Dr CHALMERS: Are you aware of other stakeholders who have been briefed on the final government response?

Dr Edey : No, I am only aware of briefings that we have received.

Dr CHALMERS: What was your expectation for the timing of the release of the FSI response from the government, and has that changed this week?

Dr Edey : I am not really a party to that. I know it was reported in the media that it was expected to be released on Tuesday—

Dr CHALMERS: On Tuesday morning—correct.

Dr Edey : That was what we thought.

Dr CHALMERS: That was your understanding—that it be released on Tuesday morning?

Dr Edey : Yes.

CHAIR: Before we move to the next item, which is questions from students, I would like to ask the governor: do you remember a Tabitha Cartledge from Inaburra School in Bangor from our previous hearing?

Mr Stevens : Do I remember her?

CHAIR: To help you with your memory—

Mr Stevens : I have to confess, I am—

CHAIR: Tabitha asked a question with regard to our lowest interest rates—was there a danger for first home buyers being caught in the debt trap?

Mr Stevens : I remember the question, yes.

CHAIR: I would, therefore, like to warn the governors that we take our students very seriously, because that very question led to our home ownership inquiry.

Mr Stevens : Mr Chairman, I think that is testimony to the quality of questions that the students ask.

CHAIR: It might suggest that they ask better questions than we do!

Mr Stevens : I did not say that!

CHAIR: The chairman only seeks to get the best questions asked.

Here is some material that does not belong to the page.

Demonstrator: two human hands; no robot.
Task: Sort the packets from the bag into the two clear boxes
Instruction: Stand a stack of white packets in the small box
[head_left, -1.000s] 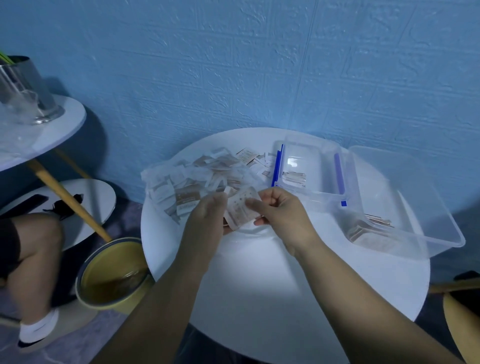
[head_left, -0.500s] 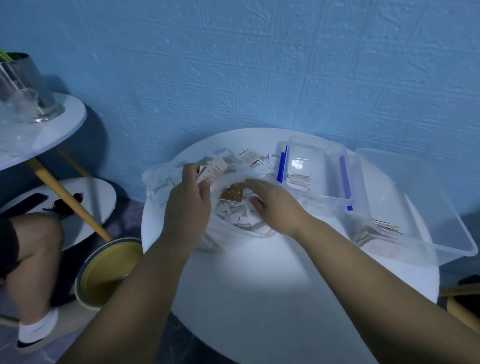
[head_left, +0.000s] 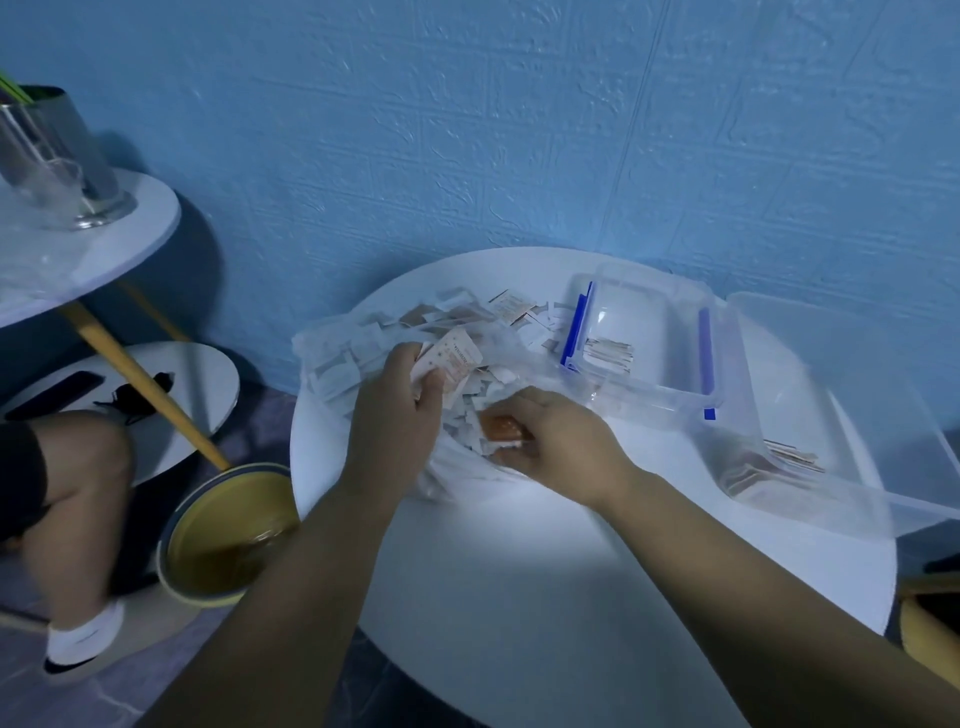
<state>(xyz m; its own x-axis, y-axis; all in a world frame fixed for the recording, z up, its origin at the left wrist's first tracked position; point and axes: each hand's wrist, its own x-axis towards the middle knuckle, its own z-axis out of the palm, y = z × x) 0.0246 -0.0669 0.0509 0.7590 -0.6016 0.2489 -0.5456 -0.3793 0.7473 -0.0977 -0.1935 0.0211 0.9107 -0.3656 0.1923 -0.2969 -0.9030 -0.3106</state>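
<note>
Packets (head_left: 395, 332), small and mostly white, fill a clear plastic bag (head_left: 322, 358) that lies open on the round white table (head_left: 519, 571), at its far left part near the blue wall (head_left: 467, 130). Some packets spill from the bag toward the back edge of the table.

Both hands are at the mouth of the bag. The left hand (head_left: 395, 415) has its fingers curled, and it pinches one white packet (head_left: 452, 356) with red print between the thumb and the fingertips; this packet stands up, a little tilted, above the pile. The right hand (head_left: 561, 441) lies lower and nearer, its fingers bent around an orange-brown packet (head_left: 501, 428) which shows between the thumb and the fingers. The plastic of the bag is bunched under this hand.

Just beside the bag on the right stands the small clear box (head_left: 649, 280) with blue clips (head_left: 574, 332) on two sides. A few thin packets lie on its floor. The large clear box (head_left: 810, 374) touches it on the right, and it holds a small heap of packets at its near side; I cannot tell their kind through the wall.

On the floor at the left stands a yellow bucket (head_left: 223, 545). Behind it is a white side table (head_left: 104, 244) with a metal cup (head_left: 67, 150), and the bent leg (head_left: 78, 493) of another person.
</note>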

With that, I would like to invite the students from Canberra Girls Grammar and Gungahlin College to ask their questions—Ebony Ferraro and Kieran Heid.

Ebony Ferraro, Canberra Girls Grammar : Growth of over three per cent is wanting to be achieved by 2017, according to the overview of the RBA. But with fewer mining projects going ahead, falling commodity prices and deteriorating terms of trade, how do you predict this growth will be achieved?

Mr Stevens : It has to come from other parts of the economy than mining. The big question, of course, is as mining slows down does the nonmining pick up. It is picking up—it is picking up a little bit more slowly than I would have liked but it is, I think, picking up. We need that to keep happening and strengthen further over the next several years. I think there are reasonable grounds to think that it will do that, and our policy settings are certainly designed to accommodate that and encourage it. What are those nonmining things? We build houses, we build things other than mines, consumers do okay and so on, and hopefully some of the export industries like tourism, education, business services, even some parts of manufacturing grow faster as they get help from the lower exchange rate. I think all those things are starting to happen. But of course it is just a forecast, so we have to wait and see how it turns out. I think there are reasonable prospects we will get those outcomes. A good question, thank you.

Kieran Heid, Gungahlin College: What is the Reserve Bank's reaction to the current housing bubbles in major cities like Melbourne and Sydney? How should my generation be expected to buy a house within the proximity of these cities without being subject to a lifetime of debt and without my future family inheriting these debts?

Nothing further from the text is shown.